I love lots of screen real estate, but going much above ~110dpi or so on the desktop is pointless, even when it comes to content creation.

I love my 48" 4k screen, and actually consider the dpi a little low (the sweet spot would probably be 42" to 44" somewhere for 4k, IMHO.

All these insane resolutions make no sense to me. 4k makes sense at 40+ inches. 8k never makes sense.

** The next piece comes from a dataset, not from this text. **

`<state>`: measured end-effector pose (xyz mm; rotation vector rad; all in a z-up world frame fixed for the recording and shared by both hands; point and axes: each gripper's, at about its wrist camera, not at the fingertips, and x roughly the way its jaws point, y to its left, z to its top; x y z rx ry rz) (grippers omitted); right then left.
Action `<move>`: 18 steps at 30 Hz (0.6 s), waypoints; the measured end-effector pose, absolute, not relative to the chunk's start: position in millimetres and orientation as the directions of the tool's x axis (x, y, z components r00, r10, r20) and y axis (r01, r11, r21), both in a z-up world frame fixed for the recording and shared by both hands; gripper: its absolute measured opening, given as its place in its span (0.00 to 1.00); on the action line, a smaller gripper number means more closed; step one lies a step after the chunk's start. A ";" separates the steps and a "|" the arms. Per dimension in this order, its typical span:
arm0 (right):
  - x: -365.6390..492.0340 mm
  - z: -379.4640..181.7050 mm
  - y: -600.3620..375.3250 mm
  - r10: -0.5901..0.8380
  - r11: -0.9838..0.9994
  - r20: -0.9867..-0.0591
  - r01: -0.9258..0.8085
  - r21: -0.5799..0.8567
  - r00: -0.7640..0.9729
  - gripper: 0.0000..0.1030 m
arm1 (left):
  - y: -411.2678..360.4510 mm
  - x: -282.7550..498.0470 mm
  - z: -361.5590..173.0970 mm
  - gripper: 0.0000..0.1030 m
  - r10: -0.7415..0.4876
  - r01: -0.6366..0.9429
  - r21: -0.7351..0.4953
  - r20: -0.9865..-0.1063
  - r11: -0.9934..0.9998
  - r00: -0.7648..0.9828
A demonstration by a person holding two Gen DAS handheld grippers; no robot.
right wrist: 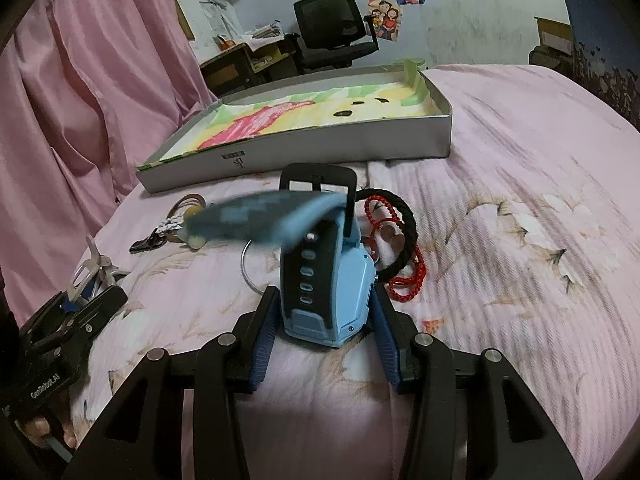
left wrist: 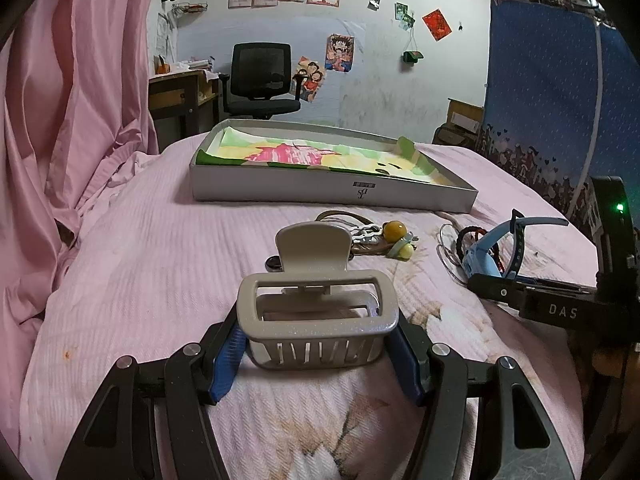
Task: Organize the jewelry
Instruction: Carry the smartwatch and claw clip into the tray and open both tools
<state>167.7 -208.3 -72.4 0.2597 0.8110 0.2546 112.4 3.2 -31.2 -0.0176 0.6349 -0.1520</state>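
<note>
My left gripper (left wrist: 318,344) is shut on a beige hair claw clip (left wrist: 316,316), held just above the pink bedspread. My right gripper (right wrist: 324,320) is shut on a light blue watch (right wrist: 326,280); its strap swings to the left, blurred. The watch (left wrist: 492,248) also shows at right in the left wrist view. Loose on the bed lie a black braided bracelet (right wrist: 400,232), a red bead string (right wrist: 404,280), yellow bead hair ties (left wrist: 396,236) and a white clip (left wrist: 366,234). Behind them sits a grey shallow box (left wrist: 332,190) lined with a coloured drawing.
Pink curtain (left wrist: 68,120) hangs along the left. A black office chair (left wrist: 260,80) and a wooden desk (left wrist: 180,92) stand beyond the bed. A blue patterned cloth (left wrist: 548,92) stands at right. A thin wire hoop (right wrist: 250,270) lies under the watch.
</note>
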 end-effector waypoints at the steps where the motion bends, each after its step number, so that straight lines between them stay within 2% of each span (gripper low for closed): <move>1: 165.4 -71.6 -208.6 0.326 0.936 -0.670 -0.130 0.327 0.667 0.40 | 2.8 111.7 -30.7 0.60 -0.147 0.136 -0.063 -0.586 0.989 0.797; 11: 131.5 -47.0 -209.9 0.368 0.921 -0.526 -0.223 0.319 0.766 0.39 | -17.3 82.7 -18.7 0.60 -0.123 0.137 -0.010 -0.495 0.991 0.860; 18: 122.8 -11.8 -208.0 0.358 0.927 -0.411 -0.266 0.264 0.839 0.39 | -18.4 79.7 8.9 0.60 -0.108 0.107 -0.025 -0.413 0.994 0.904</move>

How much dpi makes sense comes down to how close to your face you are going to stick the thing. 48" 4k displays work well in finance for folks who need to see lots of charts heads up and readable. 4k a bit smaller makes sense for content creators NOW. However, the home market is going 4k, so that means theaters, etc. To differentiate themselves have to look at 8k. That means smaller 8k displays need to be available for the content creators in that pipeline. Then you have head mounted displays for VR and AR. They may not need 8k pixel counts, but they need the pixel density of 8k resolutions coming to that market.

Yes, at some point there will be a practical plateau where more resolution and dpi won't be needed. We aren't there yet.